RE: different problems with merging and mergeinfo

From: Brandt, Servatius (External) <servatius.brandt.external_at_ts.fujitsu.com>
Date: Fri, 12 Nov 2010 14:34:14 +0100

Igor Radic wrote on November 11, 2010 9:48 PM
>
> [...]
> 1. Problem 1 - merging range influences merging results
> It is logical that merging range does NOT influence merging results.
> Meaning, I should get the same results when merging 100 revisions at
> once or 10 times 10 revisions.
> But we have noticed it is not so - in all cases the problem was somehow
> related with a deletion of file/directory.

Please look into issue 3324 which has been solved recently. If this is
your problem, it will be fixed in one of the upcoming releases. See:

http://subversion.tigris.org/issues/show_bug.cgi?id=3324

> Usually the difference is only seen in mergeinfo.
> But once we even had very strange case where two branches were created
> and the same range was merged from TRUNK (but in different steps).
> We ended up with 2 exact branches (content and mergeinfo) - at least
> according to Tortoise repo-browser comparison.
> But one branch could be re-integrated into TRUNK, and the other one
> could NOT.
> Are their any known limitations when choosing merging ranges?
> Our current rule is: when choosing merging range, the revision which
> deletes at least one file/folder must be first in the range.
> Does this make sense?

I assume that the two branches were created from the same trunk revision
(otherwise, the mergeinfo would very likely be different). If the same
merges have been made on both branches, but in finer steps on one of
them, the reintegrate merges to the trunk should work the same way. If
there was a difference (e.g. you got a tree conflict originating from
the deletion when trying to reintegrate one branch but not when
reintegrating the other one), this might have been caused by the bug
described in issue 3324.

You did not specify what reintegrate problem you encountered. If the
problem was not in the final merge step but already in the early phase,
when --reintegrate checks the reintegrate source, this could have been
caused by branching off from different trunk revisions. There is less
chance for these checks to fail in the branch copied from the newer
revision. But this does not really fit to your description of identical
content and mergeinfo (except you manipulated the latter one).

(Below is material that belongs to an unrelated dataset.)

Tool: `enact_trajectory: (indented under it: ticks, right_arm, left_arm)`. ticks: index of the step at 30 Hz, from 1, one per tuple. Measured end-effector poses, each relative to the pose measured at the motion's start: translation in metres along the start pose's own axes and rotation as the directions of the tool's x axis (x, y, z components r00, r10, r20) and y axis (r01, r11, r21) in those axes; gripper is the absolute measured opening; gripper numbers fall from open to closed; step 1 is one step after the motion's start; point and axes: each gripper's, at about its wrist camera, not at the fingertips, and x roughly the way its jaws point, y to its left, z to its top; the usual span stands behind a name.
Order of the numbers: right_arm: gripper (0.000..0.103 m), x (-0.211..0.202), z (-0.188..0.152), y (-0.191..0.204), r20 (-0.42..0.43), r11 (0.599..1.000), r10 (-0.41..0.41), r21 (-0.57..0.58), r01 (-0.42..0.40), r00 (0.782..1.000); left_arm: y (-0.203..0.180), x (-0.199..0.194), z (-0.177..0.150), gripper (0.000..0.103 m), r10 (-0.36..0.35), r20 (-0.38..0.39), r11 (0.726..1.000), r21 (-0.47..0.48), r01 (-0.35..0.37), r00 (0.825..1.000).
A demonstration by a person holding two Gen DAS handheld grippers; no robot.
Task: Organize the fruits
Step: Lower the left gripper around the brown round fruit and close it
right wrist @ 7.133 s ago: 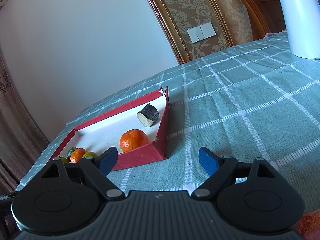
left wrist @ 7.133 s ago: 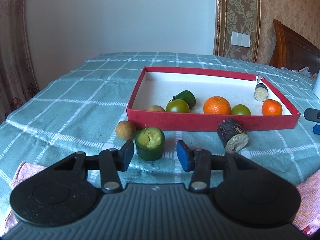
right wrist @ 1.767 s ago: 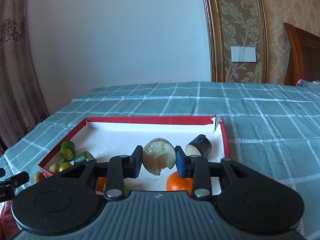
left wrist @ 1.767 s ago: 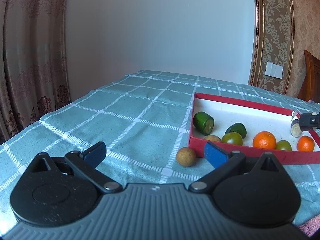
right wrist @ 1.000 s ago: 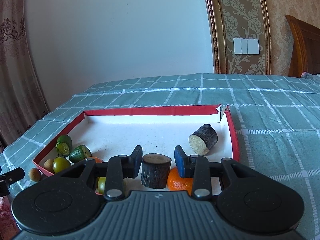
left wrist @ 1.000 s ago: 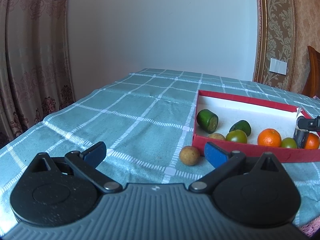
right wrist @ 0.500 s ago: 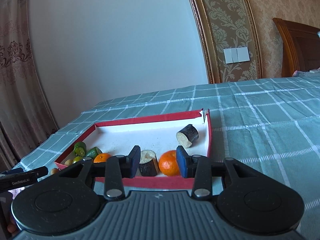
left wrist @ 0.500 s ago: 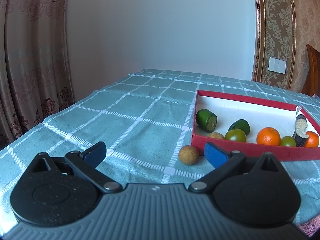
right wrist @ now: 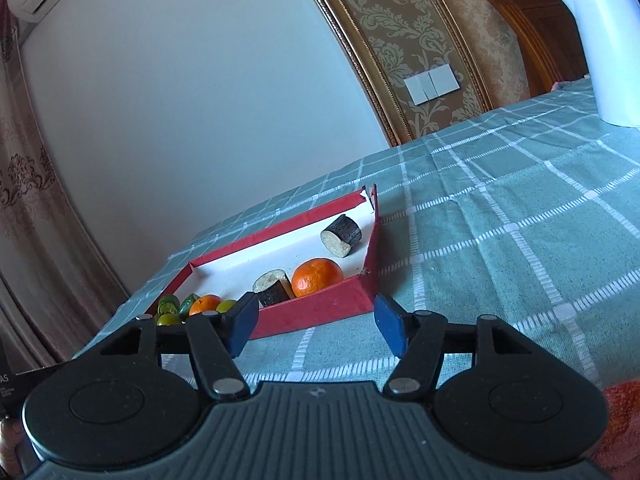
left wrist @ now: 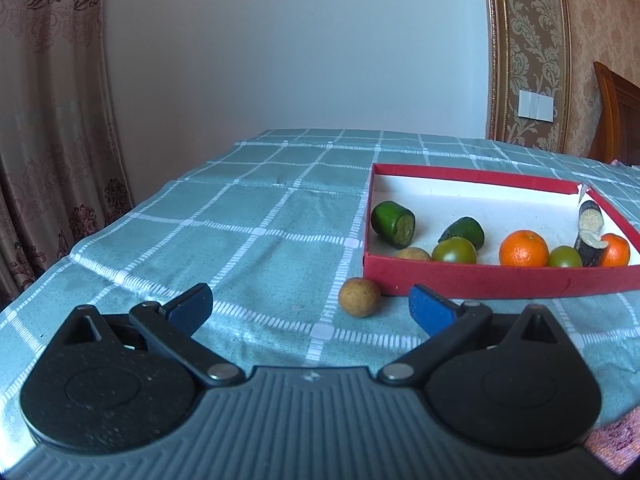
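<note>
both jaws stand wide and hold nothing: the left hand-held gripper [left wrist: 310,304] hovers low over the bench [left wrist: 248,240], and the right hand-held gripper [right wrist: 312,326] sits just before the red box [right wrist: 320,314]. one small brown fruit [left wrist: 359,296] lies on the cloth just outside the box's near wall. inside are a green cylinder piece [left wrist: 393,224], oranges [left wrist: 524,248], green fruits [left wrist: 455,251] and dark-skinned cut pieces [right wrist: 341,236]. a white kettle [right wrist: 604,40] stands far right.

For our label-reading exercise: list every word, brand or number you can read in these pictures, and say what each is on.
"AS": end of a cut-off white word on the black object at the right view's left edge; smaller print below it is blurred.
Grey brand word on the white kettle: too blurred to read.
Nothing else bears text.
</note>
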Motion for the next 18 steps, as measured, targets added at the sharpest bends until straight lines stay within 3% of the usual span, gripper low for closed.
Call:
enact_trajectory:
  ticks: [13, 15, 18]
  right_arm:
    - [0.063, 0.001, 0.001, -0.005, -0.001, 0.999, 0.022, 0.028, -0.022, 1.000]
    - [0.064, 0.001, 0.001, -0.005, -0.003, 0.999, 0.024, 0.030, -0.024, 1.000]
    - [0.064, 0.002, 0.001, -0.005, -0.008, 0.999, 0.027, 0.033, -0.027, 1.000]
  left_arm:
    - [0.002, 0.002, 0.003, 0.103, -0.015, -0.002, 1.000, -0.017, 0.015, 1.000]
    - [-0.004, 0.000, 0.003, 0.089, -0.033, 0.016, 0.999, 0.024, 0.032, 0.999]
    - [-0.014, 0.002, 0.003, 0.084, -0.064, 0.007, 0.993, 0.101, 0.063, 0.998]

> 2. Problem 2 - order of actions influences mergeinfo
> I have a very simple example.
> I have TRUNK and two branches (X and Y) created from TRUNK.
> Now the work is finished in both branches and I want to re-integrate
> them back to TRUNK.

So you have merged everything from the trunk up to the HEAD revision
into both branches.

> But in the meantime, one file/folder in branch Y has mergeinfo (although
> it has no mergeinfo in TRUNK).

So Y has some subtree mergeinfo originating from some merge to
a subdirectory or file within Y.

> If I first merge branch X and then branch Y, the same file/folder in
> TRUNK will get mergeinfo - the one as in branch Y (except for TRUNK
> entries, of course), plus the final information about the merge of
> branch Y.

Yes, the subtree mergeinfo of your file/subdirectory is taken over from
Y into the corresponding file/subdirectory in the trunk, supplemented by
the mergeinfo for the reintegrate merge of Y to the trunk you are
performing. Note that any later merge to the root directory of the
trunk will also change the mergeinfo in that file/subdirectory.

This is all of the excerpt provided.